Клеменц был арестован одним из первых в «Земле и Воле». И держали его очень долго: он ни в чем не признавался, никаких имен не называл, на множество вопросов просто отказался дать ответы. Ему чудом повезло: вещественные улики, найденные при его аресте, начисто пропали, потерялись. Он был так обворожителен, этот сметливый простодушный мужичок, так остроумен и уклончив при всем его расположении к следствию, что ничего, ну ровно ничего не удалось вменить ему в вину. Была перехваченная переписка, но ее по закону нельзя было предъявлять в суде. И Дмитрий Клеменц отделался всего-навсего ссылкой. Тут и обнаружилась высокая незаурядность этой личности.
В Минусинск попал он прямо с арестантской баржи, медленно прошлепавшей по Енисею. В городе давно существовал прекрасный и богатый краеведческий музей, созданный неким бескорыстным энтузиастом. И в сотрудники по описанию коллекций сразу и охотно приняли грамотного молодого ссыльного. Около двух лет Клеменц читал все подряд, что удавалось выписать по археологии, географии, истории этого древнего края. Потом он выпустил книгу с описанием коллекций музея, и в глухой Минусинск посыпались восторженные письма специалистов. Он отправился с проезжей экспедицией по рекам Томи и Абакану – по безлюдной и нехоженой тайге. Привез он уникальные материалы и описания – он первым был, кто исследовал эти места. В последующие годы он оказался первым из ученых, исколесивших всю Внешнюю Монголию, и составил геологические описания, вошедшие во все мировые справочники. Он проложил по ней пятнадцать тысяч верст нехоженных до него маршрутов, собрал несколько тысяч образцов пород и окаменел остей, гербарий в сорок тысяч экспонатов. Он оставил толстые тетради записей обрядов, мифов, обычаев и традиций нескольких народностей, населявших этот край. Он участвовал в исследовании Каракорума, древней столицы монгольских ханов, и его статьи привлекли в Центральную Азию новые экспедиции из разных стран. Многие развалины древних храмов и руины древних городов обязаны ему своим открытием и интересом археологов. А памятники письменности и искусства – обнаружением и тщательной сохранностью своей. Потратил он на это все – пятнадцать лет.
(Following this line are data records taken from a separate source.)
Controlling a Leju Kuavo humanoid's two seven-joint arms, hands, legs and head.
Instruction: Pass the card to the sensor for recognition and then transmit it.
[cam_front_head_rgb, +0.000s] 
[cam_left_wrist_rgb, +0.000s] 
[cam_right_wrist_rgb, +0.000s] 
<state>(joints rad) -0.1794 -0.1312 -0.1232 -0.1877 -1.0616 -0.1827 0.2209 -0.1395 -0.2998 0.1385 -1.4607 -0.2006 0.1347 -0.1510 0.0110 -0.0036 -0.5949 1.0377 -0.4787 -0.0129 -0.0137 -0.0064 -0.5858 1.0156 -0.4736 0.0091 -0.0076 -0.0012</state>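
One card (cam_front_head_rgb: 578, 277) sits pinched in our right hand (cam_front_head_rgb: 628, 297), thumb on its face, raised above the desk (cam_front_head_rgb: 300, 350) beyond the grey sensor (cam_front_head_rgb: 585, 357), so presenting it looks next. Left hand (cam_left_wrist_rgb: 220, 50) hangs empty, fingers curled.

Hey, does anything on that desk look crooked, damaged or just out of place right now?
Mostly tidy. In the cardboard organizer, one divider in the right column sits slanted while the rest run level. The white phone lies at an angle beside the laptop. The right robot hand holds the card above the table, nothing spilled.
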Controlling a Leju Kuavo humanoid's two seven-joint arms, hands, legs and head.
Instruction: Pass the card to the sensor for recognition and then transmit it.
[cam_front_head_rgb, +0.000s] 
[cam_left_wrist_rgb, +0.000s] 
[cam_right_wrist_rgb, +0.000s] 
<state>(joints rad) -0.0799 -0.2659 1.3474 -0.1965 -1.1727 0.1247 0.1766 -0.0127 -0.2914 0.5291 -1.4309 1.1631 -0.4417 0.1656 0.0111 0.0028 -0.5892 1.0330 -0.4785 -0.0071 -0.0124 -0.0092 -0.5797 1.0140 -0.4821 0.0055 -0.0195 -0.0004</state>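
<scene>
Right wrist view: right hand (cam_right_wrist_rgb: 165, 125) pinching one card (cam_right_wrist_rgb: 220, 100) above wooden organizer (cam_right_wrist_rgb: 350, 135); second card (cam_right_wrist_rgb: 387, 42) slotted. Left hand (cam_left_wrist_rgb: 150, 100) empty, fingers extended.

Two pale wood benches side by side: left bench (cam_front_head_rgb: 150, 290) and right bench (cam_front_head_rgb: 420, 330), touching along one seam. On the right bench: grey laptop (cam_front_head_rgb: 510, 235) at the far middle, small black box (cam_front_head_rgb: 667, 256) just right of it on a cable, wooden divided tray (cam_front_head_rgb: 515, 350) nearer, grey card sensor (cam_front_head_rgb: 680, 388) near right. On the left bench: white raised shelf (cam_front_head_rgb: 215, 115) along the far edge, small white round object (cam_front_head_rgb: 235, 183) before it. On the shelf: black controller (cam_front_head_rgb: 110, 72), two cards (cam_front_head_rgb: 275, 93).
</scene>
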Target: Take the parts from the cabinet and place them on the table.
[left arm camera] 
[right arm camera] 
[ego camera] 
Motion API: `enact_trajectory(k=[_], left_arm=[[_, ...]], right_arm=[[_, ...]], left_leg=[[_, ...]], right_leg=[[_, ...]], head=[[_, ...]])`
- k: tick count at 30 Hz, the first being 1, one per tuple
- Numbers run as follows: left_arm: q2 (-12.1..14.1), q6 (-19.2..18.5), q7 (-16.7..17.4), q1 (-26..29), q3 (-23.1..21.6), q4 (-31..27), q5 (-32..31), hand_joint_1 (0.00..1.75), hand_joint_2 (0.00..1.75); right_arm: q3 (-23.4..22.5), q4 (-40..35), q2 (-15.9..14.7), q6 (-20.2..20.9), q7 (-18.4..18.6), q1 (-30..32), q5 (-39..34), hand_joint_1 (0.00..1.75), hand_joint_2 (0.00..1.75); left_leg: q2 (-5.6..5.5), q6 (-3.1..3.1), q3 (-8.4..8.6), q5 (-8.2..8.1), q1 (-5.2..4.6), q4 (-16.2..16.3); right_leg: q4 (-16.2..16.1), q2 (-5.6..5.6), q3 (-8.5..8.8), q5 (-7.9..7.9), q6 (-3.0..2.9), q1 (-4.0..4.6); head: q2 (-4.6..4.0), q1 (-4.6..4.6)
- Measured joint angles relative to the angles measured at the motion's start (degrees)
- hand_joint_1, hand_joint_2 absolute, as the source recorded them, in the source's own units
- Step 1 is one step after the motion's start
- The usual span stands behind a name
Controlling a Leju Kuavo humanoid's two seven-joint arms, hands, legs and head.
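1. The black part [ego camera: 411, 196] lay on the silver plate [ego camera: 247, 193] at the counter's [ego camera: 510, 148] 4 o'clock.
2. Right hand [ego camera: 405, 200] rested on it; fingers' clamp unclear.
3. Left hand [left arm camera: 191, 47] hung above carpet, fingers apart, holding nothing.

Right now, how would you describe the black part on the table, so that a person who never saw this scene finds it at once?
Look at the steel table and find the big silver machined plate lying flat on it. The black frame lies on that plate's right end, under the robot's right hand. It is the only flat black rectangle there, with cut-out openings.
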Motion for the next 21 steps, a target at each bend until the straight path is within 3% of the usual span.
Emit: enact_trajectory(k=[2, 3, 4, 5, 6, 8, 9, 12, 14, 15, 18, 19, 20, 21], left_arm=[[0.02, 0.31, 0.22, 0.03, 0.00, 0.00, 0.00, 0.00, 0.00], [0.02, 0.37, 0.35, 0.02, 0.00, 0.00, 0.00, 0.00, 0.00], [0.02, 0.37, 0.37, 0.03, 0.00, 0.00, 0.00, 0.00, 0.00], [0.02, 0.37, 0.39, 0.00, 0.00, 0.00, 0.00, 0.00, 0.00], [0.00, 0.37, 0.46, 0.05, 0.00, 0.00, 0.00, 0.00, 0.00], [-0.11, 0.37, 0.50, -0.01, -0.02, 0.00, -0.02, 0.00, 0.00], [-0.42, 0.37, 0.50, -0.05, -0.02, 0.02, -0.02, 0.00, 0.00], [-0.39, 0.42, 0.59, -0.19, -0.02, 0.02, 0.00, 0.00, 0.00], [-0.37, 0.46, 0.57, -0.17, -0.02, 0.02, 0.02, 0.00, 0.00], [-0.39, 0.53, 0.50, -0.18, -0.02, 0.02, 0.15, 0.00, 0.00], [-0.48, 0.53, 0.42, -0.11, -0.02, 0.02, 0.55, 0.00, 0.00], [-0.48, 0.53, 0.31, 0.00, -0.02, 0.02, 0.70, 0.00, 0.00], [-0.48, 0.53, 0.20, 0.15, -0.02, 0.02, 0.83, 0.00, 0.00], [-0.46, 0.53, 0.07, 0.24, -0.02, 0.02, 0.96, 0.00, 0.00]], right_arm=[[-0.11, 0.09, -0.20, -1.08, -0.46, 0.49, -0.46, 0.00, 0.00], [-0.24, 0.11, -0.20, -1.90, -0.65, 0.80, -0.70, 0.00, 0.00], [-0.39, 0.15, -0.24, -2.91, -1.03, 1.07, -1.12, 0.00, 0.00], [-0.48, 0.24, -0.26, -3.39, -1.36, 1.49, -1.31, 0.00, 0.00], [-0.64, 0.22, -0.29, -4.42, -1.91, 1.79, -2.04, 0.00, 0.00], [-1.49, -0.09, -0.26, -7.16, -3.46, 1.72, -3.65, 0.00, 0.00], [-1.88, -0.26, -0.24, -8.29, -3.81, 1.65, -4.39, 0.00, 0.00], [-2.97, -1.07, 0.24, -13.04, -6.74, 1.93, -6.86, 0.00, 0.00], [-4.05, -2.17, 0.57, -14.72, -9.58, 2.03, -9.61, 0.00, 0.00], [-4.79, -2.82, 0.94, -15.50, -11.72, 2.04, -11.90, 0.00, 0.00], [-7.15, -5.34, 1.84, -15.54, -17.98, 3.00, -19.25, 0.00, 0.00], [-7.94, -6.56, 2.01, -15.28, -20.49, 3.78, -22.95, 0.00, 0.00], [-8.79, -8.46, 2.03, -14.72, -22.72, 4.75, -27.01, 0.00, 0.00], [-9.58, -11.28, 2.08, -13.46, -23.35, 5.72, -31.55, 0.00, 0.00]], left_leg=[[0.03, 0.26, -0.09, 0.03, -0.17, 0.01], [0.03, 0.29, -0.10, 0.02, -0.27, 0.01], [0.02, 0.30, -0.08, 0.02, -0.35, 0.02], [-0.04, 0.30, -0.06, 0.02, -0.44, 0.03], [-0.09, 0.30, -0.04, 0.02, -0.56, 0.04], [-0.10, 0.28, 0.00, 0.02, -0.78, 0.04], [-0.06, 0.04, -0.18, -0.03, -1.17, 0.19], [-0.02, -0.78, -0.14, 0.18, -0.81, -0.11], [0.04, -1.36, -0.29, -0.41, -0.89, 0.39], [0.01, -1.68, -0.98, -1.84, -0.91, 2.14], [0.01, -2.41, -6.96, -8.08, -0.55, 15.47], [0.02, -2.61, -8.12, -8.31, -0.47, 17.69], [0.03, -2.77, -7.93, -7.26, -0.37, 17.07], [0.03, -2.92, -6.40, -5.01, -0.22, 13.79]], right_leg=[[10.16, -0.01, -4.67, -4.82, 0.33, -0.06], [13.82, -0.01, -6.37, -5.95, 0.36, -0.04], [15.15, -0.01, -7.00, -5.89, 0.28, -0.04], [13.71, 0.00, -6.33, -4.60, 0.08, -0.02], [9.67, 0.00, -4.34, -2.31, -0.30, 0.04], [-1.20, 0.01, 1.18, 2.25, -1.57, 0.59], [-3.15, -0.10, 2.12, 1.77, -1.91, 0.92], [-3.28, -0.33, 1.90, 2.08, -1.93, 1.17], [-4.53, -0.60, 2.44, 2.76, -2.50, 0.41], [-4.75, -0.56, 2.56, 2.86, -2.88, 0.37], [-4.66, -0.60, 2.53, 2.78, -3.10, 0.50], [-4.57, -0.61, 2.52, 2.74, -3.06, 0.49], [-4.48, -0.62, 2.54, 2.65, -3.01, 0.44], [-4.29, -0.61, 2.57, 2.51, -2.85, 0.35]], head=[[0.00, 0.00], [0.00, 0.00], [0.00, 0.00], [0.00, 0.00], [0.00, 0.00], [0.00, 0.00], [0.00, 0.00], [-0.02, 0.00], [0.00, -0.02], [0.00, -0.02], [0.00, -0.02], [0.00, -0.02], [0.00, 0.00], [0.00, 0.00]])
Потом ему позволили вернуться в Петербург, работу предложив, с которой только он и мог бы справиться: организация этнографического отдела при музее императора Александра Третьего. Восемь лет отдал он этому отдельному, по сущности, музею, став его заведующим и пополнителем. Посылки, славшиеся отовсюду, – не музею посылались, а лично Клеменцу, поэтому и было их такое множество.
И в этом качестве он как-то пояснения давал царю, однажды посетившему музей. Конечно же, заранее шепнули самодержцу о былых грехах седого старика с быстрыми молодыми глазами и живой веселой речью. Обширные познания при полном отсутствии ученого занудства и непринужденность легкого общения – весьма понравились царю. И он по окончании осмотра дружелюбно и доброжелательно спросил: неужели не жалеет господин Клеменц о своем таком напрасном прошлом?